Aim of the task: Your job is to restate each entry word for word.

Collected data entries
○ ○ ○ ○

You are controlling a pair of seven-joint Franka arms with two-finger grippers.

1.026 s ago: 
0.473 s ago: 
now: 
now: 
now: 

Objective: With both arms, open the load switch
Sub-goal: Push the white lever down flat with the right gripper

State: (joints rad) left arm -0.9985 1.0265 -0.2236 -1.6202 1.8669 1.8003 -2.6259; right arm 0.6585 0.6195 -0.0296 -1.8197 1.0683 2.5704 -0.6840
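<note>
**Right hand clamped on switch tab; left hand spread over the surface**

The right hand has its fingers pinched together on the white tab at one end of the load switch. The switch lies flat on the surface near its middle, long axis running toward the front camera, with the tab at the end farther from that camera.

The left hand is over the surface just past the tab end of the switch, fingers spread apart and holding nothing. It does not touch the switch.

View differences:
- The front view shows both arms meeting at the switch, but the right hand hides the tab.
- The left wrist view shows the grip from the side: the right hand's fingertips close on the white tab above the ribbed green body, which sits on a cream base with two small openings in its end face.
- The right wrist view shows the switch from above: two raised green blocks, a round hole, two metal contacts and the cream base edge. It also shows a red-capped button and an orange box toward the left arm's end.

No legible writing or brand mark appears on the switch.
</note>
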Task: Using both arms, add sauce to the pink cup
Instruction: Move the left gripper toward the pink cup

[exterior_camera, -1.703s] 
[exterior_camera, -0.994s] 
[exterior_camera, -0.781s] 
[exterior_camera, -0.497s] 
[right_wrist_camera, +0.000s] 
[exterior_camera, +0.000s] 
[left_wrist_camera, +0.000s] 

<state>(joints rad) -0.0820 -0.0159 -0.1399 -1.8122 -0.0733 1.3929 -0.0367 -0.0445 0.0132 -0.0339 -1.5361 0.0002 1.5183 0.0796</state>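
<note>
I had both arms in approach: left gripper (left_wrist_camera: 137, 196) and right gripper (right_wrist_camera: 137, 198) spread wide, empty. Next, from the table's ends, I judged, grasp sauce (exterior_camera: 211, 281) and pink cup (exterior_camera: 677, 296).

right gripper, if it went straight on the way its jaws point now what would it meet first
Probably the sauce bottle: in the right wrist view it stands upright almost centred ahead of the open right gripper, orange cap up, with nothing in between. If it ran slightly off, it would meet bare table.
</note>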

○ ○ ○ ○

Answer box:
You are controlling a pair of seven-joint Franka arms with two-finger grippers.

1.026 s ago: 
0.473 s ago: 
now: 
now: 
now: 

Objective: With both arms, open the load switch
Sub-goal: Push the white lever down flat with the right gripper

State: (joints rad) left arm -0.9985 1.0265 -0.2236 -1.6202 1.8669 1.8003 -2.6259; right arm 0.6585 0.6195 -0.0296 -1.8197 1.0683 2.5704 -0.6840
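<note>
**Right hand clamped on switch tab; left hand spread over the surface**

The right hand has its fingers pinched together on the white tab at one end of the load switch. The switch lies flat on the surface near its middle, long axis running toward the front camera, with the tab at the end farther from that camera.

The left hand is over the surface just past the tab end of the switch, fingers spread apart and holding nothing. It does not touch the switch.

View differences:
- The front view shows both arms meeting at the switch, but the right hand hides the tab.
- The left wrist view shows the grip from the side: the right hand's fingertips close on the white tab above the ribbed green body, which sits on a cream base with two small openings in its end face.
- The right wrist view shows the switch from above: two raised green blocks, a round hole, two metal contacts and the cream base edge. It also shows a red-capped button and an orange box toward the left arm's end.

No legible writing or brand mark appears on the switch.
</note>
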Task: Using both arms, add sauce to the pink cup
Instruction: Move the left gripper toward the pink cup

[exterior_camera, -1.703s] 
[exterior_camera, -0.994s] 
[exterior_camera, -0.781s] 
[exterior_camera, -0.497s] 
[right_wrist_camera, +0.000s] 
[exterior_camera, +0.000s] 
[left_wrist_camera, +0.000s] 

<state>(joints rad) -0.0820 -0.0159 -0.1399 -1.8122 -0.0733 1.3929 -0.0367 -0.0445 0.0132 -0.0339 -1.5361 0.0002 1.5183 0.0796</state>
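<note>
I had both arms in approach: left gripper (left_wrist_camera: 137, 196) and right gripper (right_wrist_camera: 137, 198) spread wide, empty. Next, from the table's ends, I judged, grasp sauce (exterior_camera: 211, 281) and pink cup (exterior_camera: 677, 296).

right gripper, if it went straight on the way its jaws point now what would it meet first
Probably the sauce bottle: in the right wrist view it stands upright almost centred ahead of the open right gripper, orange cap up, with nothing in between. If it ran slightly off, it would meet bare table.
</note>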

What was requested is fully covered by this answer.